I have intermittent random problems with my pc I originally thought was the hard drive. After 3 hard drives the issues still persist. Frequent check disks, monitor stops working, applications error then wont launch again until reinstalled, files get corrupted.

I was going to replace the PSU but decided to run and open source memory test boot disc utility and it reported over 30,000 errors.

I didn't let the test finish it was running for about an hour. If I let it finish would it tell me anything more or once it detects errors it is time to replace?

I am going to try and move the chips to a different channel, if still errors remove one of the 2 chips to see if one or both are faulty.

Any advice expertise would be appreciated.


----------



## Wrench97 (May 10, 2008)

Use Memtest on one stick at a time, any errors when test a single stick means a bad stick, on multiple sticks could mean a coupled different issues usually low voltage to the sticks.

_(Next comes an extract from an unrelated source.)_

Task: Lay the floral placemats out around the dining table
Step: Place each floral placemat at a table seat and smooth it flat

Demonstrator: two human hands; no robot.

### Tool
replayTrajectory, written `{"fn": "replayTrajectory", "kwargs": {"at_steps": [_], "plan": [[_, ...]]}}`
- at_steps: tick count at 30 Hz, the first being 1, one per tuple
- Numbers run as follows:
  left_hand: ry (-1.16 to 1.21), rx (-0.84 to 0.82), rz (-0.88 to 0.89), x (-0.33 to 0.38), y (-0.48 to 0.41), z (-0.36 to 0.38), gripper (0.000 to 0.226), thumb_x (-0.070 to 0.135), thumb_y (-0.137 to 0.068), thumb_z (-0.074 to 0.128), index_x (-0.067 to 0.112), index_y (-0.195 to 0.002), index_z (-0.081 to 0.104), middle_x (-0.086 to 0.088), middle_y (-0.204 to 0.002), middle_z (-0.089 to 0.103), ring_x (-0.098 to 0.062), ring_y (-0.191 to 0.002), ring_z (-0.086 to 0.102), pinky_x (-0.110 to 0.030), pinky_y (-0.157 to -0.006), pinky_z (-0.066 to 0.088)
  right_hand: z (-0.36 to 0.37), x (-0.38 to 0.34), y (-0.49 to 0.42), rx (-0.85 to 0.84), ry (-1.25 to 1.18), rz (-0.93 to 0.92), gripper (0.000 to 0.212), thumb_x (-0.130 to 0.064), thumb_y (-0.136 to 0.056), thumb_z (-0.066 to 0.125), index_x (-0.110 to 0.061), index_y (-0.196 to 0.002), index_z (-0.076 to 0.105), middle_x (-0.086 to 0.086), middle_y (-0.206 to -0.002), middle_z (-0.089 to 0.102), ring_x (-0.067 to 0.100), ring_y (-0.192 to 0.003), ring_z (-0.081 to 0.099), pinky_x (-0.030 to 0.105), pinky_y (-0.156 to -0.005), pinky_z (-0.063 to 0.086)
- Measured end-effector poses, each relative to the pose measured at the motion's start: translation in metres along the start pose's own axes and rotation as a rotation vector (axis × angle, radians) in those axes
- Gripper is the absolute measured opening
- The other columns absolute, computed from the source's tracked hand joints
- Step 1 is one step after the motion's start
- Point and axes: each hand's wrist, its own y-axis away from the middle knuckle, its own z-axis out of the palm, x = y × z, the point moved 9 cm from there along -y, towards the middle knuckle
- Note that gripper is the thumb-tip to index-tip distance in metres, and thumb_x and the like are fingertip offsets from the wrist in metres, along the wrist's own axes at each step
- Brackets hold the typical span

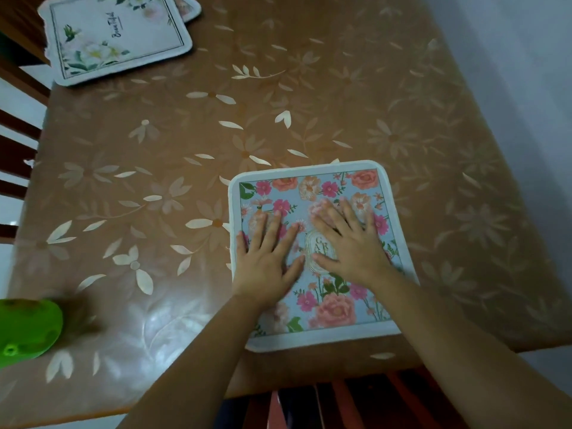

Post your specs, MB, Ram, CPU, PSU, Video card.


----------



## GPtech (Mar 25, 2010)

This PC is:
xp32 machine with 
intel eva cove DG35EC board with the G35 chipset 
DualCore Intel Pentium E2180
2 512MB DDR2 667 MHz 
WDC WD400JD-00HKA0 37 GB
no vid card
no expansion devices

Will run the mem test on each individual module shortly


----------



## dai (Jul 2, 2004)

also post psu details

make
model
wattage


----------



## GPtech (Mar 25, 2010)

Doo! here is

power man ips350j2-0

350w


----------



## Wrench97 (May 10, 2008)

That should be a rebranded Fotron(FSP)unit and a little small even for integrated video today but check the voltages(12v, 5v, 3.3v) in the bios on the PC health page lets see what it's outputting.


----------



## dai (Jul 2, 2004)

upgrade

http://www.newegg.com/Product/Product.aspx?Item=N82E16817139004&Tpk=corsair+550w

this one is better value

http://www.newegg.com/Product/Product.aspx?Item=N82E16817139005&Tpk=corsair+650w


----------



## GPtech (Mar 25, 2010)

Thanks for focusing in on that. These computers were built by a previous IT staff and I have been reporting back to the manager that they made them too cheaply. When I quoted new computers to our new manager he seemed quite alright with the price, my $800 vs. their $500. I got the corsair 650W for the new units because I believe the power supply is a component you should never cheap on, plus if you ever add expansion cards or fans you are more likely to stay within tolerance. 

I am sure the RAM is bad but it could be because it was starving for voltage all these years?


----------



## Wrench97 (May 10, 2008)

Possible power will do strange things at times.


----------



## GPtech (Mar 25, 2010)

Both memory modules test fine individually but error when both are in. Voltage?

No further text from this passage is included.